What you are asked to do ▸ The full listing, exactly as written and with no images, is the expected output.

Data ▸
* * * *

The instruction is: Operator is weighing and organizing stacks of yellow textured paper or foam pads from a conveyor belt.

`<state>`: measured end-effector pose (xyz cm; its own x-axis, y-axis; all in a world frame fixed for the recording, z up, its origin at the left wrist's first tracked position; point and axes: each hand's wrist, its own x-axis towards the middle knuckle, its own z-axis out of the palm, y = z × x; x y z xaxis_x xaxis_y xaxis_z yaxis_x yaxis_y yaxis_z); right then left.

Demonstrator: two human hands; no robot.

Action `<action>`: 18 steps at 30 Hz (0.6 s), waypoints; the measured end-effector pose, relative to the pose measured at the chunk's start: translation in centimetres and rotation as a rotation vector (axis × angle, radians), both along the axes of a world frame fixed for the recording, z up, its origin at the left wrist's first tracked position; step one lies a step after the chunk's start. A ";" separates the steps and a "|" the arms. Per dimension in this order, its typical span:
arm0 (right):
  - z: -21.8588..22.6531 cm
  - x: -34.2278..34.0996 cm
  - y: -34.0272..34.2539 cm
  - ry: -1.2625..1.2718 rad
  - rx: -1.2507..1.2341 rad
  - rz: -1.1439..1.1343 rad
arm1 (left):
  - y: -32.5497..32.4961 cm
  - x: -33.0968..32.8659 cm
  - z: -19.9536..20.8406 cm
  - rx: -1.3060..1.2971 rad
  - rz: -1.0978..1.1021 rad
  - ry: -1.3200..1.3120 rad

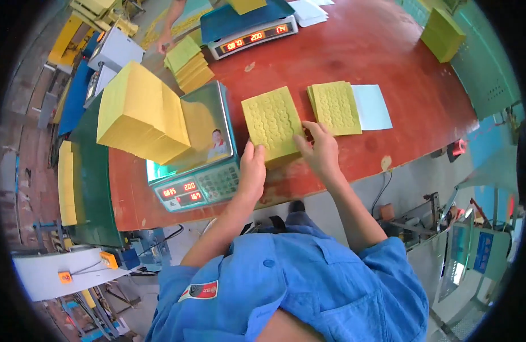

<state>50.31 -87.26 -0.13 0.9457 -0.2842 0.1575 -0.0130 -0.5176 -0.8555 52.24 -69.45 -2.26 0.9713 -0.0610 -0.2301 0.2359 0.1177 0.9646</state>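
A thick stack of yellow embossed paper sheets [272, 121] sits at the front middle of the red table, its top covered in rows of round stamped marks. My left hand [253, 171] grips its front left corner, fingertips against the side. On its right edge rests my right hand [321, 151], fingers apart, thumb by the stack's side and fingertips beside a thinner yellow embossed stack [336, 108]. A pale blue sheet [373, 107] lies partly under that thinner stack. To the left, a tall yellow paper stack [142, 114] stands on a digital scale [217, 185] with lit red digits.
A second scale [254, 43] at the back bears a yellow block. Small yellow stacks [189, 62] lie beside it, near another person's hand [165, 43]. A yellow block [442, 35] stands at the far right of the red table [411, 68]. White papers [310, 11] lie at the back.
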 end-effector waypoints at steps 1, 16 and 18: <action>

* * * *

Answer ▸
The instruction is: Operator is weighing and organizing stacks of yellow textured paper or foam pads from a conveyor belt.

`<state>`: measured end-effector pose (xyz cm; its own x-axis, y-axis; all in a world frame fixed for the recording, z up, its origin at the left wrist's first tracked position; point and axes: each hand's wrist, its own x-axis towards the middle knuckle, its own z-axis out of the palm, y = z × x; x y z xaxis_x xaxis_y xaxis_z yaxis_x yaxis_y yaxis_z); right then left.

Demonstrator: two human hands; no robot.

Action `<action>`: 18 steps at 30 Hz (0.6 s), waypoints; the measured end-effector pose, relative to the pose measured at the chunk's start: translation in centimetres and rotation as a rotation vector (axis × angle, radians), both along the axes of a world frame fixed for the recording, z up, its origin at the left wrist's first tracked position; step one lies a step after the chunk's start. A ";" separates the steps and a "|" the arms. Per dimension in this order, its typical span:
arm0 (right):
  - z: -21.8588..22.6531 cm
  - x: -34.2278..34.0996 cm
  - y: -34.0272..34.2539 cm
  - ry: -1.2625..1.2718 rad
  - rx: -1.2507..1.2341 rad
  - rz: -1.1439..1.1343 rad
arm1 (left):
  - y: -32.5497..32.4961 cm
  - x: -33.0968..32.8659 cm
  - z: -19.9536..20.8406 cm
  - rx: -1.3060..1.2971 rad
  - rz: -1.0978..1.1021 rad
  - ry: -1.3200..1.3120 rad


<state>50.31 -87.26 -0.13 0.9457 -0.2842 0.1575 -0.0130 -0.5176 -0.8555 52.24 -69.45 -2.26 0.9713 -0.0610 -0.2301 0.2359 0.1177 0.9646</state>
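A thick stack of yellow embossed paper sheets [272, 121] sits at the front middle of the red table, its top covered in rows of round stamped marks. My left hand [253, 171] grips its front left corner, fingertips against the side. On its right edge rests my right hand [321, 151], fingers apart, thumb by the stack's side and fingertips beside a thinner yellow embossed stack [336, 108]. A pale blue sheet [373, 107] lies partly under that thinner stack. To the left, a tall yellow paper stack [142, 114] stands on a digital scale [217, 185] with lit red digits.
A second scale [254, 43] at the back bears a yellow block. Small yellow stacks [189, 62] lie beside it, near another person's hand [165, 43]. A yellow block [442, 35] stands at the far right of the red table [411, 68]. White papers [310, 11] lie at the back.
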 end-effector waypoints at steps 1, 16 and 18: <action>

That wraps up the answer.